The reaction between 78.0 g of aluminum hydroxide (Al(OH)3) and 49.0 g of sulfuric acid (H2SO4) produces water (H2O).


To determine the mass of water produced, we need to calculate the limiting reactant first. The limiting reactant is the one that is completely consumed in the reaction and determines the maximum amount of product that can be formed.

1. Calculate the number of moles for each reactant:
- Moles of Al(OH)3 = mass / molar mass
Moles of Al(OH)3 = 78.0 g / 78.0 g/mol = 1.00 mol
- Moles of H2SO4 = mass / molar mass
Moles of H2SO4 = 49.0 g / 98.1 g/mol = 0.500 mol

2. Use the stoichiometry of the balanced equation to determine the moles of water produced:
The balanced equation for the reaction is:
2 Al(OH)3 + 3 H2SO4 → Al2(SO4)3 + 6 H2O

From the equation, we can see that 2 moles of Al(OH)3 react with 3 moles of H2SO4 to produce 6 moles of water.
So, the ratio of moles of H2SO4 to moles of water is 3:6 or 1:2.
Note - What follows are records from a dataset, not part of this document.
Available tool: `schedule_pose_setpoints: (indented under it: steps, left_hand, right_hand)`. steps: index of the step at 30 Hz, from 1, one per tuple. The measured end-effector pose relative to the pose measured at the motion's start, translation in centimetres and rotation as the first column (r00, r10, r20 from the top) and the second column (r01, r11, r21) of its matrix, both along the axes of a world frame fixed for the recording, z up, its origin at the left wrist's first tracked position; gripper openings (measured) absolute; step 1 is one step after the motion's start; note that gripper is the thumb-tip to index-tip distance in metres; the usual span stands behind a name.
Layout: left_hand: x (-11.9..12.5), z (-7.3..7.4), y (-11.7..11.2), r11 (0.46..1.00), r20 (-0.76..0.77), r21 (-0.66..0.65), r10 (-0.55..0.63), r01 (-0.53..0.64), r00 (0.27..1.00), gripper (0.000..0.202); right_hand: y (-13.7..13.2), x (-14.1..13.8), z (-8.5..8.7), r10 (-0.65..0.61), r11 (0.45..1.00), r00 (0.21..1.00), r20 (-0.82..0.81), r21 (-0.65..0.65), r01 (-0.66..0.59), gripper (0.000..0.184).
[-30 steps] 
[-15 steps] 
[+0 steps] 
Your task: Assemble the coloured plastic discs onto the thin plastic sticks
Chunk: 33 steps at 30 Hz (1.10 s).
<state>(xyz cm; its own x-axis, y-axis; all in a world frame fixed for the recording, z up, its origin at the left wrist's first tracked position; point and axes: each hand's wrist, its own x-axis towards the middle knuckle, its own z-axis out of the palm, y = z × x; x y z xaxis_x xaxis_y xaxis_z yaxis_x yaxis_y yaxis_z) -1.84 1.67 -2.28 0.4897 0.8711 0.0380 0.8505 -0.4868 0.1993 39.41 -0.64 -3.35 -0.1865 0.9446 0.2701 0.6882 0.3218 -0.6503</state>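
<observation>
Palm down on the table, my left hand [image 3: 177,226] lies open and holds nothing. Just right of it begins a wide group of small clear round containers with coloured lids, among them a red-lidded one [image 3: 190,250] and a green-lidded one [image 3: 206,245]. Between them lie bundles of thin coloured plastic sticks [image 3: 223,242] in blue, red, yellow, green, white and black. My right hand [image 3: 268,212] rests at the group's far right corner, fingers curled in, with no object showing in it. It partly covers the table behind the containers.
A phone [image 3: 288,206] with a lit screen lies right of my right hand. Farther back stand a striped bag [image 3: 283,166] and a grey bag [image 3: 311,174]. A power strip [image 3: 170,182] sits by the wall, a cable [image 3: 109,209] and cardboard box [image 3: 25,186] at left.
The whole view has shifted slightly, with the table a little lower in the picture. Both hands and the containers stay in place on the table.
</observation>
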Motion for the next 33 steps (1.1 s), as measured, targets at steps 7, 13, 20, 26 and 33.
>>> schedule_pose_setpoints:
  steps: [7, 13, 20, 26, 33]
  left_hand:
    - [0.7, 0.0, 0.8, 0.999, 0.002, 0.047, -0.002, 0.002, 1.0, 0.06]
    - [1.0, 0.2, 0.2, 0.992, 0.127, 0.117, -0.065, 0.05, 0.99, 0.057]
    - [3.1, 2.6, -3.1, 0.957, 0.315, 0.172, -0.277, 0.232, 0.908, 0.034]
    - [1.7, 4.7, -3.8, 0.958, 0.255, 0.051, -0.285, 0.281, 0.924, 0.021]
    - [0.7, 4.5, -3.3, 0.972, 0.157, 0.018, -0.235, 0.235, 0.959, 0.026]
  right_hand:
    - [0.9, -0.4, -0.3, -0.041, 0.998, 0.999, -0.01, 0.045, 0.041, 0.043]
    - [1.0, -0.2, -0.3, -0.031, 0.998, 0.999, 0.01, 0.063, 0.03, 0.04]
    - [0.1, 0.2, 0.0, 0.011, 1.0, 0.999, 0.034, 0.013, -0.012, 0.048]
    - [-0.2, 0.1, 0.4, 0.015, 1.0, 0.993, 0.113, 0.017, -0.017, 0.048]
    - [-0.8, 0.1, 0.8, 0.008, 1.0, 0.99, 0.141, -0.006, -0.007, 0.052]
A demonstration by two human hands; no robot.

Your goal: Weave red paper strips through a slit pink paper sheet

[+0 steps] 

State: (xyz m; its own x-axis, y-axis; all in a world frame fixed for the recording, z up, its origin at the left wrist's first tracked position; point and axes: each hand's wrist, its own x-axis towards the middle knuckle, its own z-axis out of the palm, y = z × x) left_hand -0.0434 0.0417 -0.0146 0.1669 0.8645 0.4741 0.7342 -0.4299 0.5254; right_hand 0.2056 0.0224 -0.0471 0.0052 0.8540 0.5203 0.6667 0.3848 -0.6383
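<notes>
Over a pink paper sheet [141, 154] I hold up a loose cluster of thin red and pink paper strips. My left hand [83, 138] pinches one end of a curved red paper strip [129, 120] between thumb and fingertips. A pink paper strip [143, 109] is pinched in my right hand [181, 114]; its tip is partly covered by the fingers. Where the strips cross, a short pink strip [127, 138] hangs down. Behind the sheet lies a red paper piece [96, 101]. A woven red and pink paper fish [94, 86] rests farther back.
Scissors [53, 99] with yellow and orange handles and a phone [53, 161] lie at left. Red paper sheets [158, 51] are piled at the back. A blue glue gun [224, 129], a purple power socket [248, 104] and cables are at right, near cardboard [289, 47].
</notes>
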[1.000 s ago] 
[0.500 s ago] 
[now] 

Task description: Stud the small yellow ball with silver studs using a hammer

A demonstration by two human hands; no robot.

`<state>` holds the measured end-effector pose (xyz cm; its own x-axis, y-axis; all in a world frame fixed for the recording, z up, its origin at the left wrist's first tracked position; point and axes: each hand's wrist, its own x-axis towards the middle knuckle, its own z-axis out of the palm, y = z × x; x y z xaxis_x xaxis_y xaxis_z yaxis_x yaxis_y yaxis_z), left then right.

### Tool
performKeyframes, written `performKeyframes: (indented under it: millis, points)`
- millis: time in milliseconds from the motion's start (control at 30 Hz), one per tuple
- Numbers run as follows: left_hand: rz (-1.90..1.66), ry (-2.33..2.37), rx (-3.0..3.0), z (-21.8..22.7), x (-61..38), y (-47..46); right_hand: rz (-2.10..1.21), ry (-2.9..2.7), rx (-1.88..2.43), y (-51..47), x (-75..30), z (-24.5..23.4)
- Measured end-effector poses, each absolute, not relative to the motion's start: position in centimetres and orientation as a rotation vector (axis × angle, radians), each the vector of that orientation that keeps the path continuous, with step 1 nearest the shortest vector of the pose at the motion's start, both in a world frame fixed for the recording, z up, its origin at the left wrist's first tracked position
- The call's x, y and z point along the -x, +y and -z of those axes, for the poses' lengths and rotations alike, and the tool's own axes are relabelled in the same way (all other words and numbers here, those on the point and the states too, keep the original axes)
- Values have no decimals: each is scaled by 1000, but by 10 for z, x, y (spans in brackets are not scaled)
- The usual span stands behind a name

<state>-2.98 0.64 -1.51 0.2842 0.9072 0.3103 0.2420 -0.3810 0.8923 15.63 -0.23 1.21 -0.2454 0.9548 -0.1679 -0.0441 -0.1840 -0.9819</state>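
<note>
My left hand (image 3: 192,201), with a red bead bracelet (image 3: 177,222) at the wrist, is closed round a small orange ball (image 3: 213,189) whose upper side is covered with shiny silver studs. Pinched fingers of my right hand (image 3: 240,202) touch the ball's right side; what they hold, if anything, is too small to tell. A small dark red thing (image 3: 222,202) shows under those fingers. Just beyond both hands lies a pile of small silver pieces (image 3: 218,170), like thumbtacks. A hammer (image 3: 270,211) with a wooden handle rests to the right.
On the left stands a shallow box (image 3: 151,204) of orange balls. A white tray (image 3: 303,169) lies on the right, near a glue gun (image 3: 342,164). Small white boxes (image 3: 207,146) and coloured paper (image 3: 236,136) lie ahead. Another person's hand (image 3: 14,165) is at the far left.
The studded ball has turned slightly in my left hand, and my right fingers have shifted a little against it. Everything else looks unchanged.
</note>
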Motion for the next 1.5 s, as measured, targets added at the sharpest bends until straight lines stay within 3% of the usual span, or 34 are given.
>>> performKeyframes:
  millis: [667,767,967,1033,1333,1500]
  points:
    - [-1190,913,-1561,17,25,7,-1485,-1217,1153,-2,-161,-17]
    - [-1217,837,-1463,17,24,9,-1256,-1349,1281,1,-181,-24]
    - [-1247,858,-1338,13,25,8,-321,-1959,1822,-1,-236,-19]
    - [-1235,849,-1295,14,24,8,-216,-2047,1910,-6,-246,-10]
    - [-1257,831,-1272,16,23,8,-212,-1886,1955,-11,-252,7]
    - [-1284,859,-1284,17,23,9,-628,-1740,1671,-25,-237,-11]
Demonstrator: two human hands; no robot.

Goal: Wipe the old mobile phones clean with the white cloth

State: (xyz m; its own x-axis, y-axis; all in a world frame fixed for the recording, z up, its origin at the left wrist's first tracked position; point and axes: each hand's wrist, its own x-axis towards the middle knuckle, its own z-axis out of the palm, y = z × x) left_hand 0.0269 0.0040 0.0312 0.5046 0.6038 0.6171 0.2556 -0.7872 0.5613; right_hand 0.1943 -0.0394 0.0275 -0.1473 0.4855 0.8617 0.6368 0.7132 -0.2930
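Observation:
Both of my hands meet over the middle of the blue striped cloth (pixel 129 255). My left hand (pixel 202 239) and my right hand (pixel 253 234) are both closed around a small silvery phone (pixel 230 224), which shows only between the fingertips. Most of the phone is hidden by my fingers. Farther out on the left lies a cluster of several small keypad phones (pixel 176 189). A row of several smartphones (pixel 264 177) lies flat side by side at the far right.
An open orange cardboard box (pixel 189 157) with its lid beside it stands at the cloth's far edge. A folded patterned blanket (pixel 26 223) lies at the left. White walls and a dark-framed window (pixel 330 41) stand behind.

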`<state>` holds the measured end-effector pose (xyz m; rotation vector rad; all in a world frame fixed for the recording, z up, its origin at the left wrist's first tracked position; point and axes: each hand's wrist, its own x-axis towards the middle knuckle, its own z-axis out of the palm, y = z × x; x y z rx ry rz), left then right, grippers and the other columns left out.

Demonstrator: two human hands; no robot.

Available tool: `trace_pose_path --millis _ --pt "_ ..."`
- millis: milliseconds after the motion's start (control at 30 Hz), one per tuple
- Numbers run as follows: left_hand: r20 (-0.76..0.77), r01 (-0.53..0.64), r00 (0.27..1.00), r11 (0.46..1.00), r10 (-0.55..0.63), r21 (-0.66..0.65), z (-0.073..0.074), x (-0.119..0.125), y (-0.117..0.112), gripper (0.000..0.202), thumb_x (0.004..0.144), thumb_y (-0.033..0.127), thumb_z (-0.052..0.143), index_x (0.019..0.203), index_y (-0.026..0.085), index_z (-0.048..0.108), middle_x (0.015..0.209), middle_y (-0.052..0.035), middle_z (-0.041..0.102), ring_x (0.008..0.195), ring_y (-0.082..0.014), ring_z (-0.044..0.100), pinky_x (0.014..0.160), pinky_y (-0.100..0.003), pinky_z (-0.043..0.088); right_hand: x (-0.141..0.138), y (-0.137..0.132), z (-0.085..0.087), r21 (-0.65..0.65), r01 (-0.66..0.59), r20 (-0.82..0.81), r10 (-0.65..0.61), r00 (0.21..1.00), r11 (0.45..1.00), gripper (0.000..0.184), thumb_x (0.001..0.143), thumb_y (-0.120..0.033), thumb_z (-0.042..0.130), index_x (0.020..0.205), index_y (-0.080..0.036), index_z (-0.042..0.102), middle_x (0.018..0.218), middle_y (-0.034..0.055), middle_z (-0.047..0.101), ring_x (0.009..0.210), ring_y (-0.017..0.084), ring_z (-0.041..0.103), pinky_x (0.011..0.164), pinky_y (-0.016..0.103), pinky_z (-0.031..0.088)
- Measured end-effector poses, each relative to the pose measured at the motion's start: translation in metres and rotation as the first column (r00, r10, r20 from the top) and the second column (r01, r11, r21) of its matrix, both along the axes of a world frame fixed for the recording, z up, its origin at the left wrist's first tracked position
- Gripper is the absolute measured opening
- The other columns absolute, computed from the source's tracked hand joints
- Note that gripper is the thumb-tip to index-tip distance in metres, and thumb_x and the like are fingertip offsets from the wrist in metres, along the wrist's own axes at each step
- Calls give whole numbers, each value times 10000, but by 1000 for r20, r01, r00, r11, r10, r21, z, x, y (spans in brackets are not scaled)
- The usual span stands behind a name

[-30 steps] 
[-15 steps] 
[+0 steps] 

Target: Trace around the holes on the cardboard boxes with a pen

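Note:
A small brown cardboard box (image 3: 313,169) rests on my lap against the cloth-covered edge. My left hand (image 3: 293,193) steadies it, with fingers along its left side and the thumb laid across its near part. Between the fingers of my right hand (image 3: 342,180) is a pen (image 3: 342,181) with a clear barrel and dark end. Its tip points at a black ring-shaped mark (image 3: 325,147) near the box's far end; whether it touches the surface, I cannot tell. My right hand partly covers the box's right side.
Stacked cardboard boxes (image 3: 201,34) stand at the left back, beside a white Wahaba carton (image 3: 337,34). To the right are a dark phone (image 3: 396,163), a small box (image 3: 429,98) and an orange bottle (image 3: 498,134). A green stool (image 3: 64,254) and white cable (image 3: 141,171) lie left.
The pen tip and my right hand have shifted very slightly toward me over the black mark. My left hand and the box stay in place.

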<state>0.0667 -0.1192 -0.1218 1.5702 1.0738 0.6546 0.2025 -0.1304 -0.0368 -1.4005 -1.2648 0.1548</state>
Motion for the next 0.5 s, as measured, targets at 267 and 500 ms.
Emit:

Since we have 0.500 mol of H2SO4, we can calculate the moles of water produced:
Moles of water = 0.500 mol × (2 mol water / 1 mol H2SO4) = 1.00 mol

3. Calculate the mass of water produced:
Mass of water = moles of water × molar mass of water
Mass of water = 1.00 mol × 18.0 g/mol = 18.0 g

Therefore, when 78.0 g of aluminum hydroxide reacts with 49.0 g of sulfuric acid, 18.0 g of water is produced.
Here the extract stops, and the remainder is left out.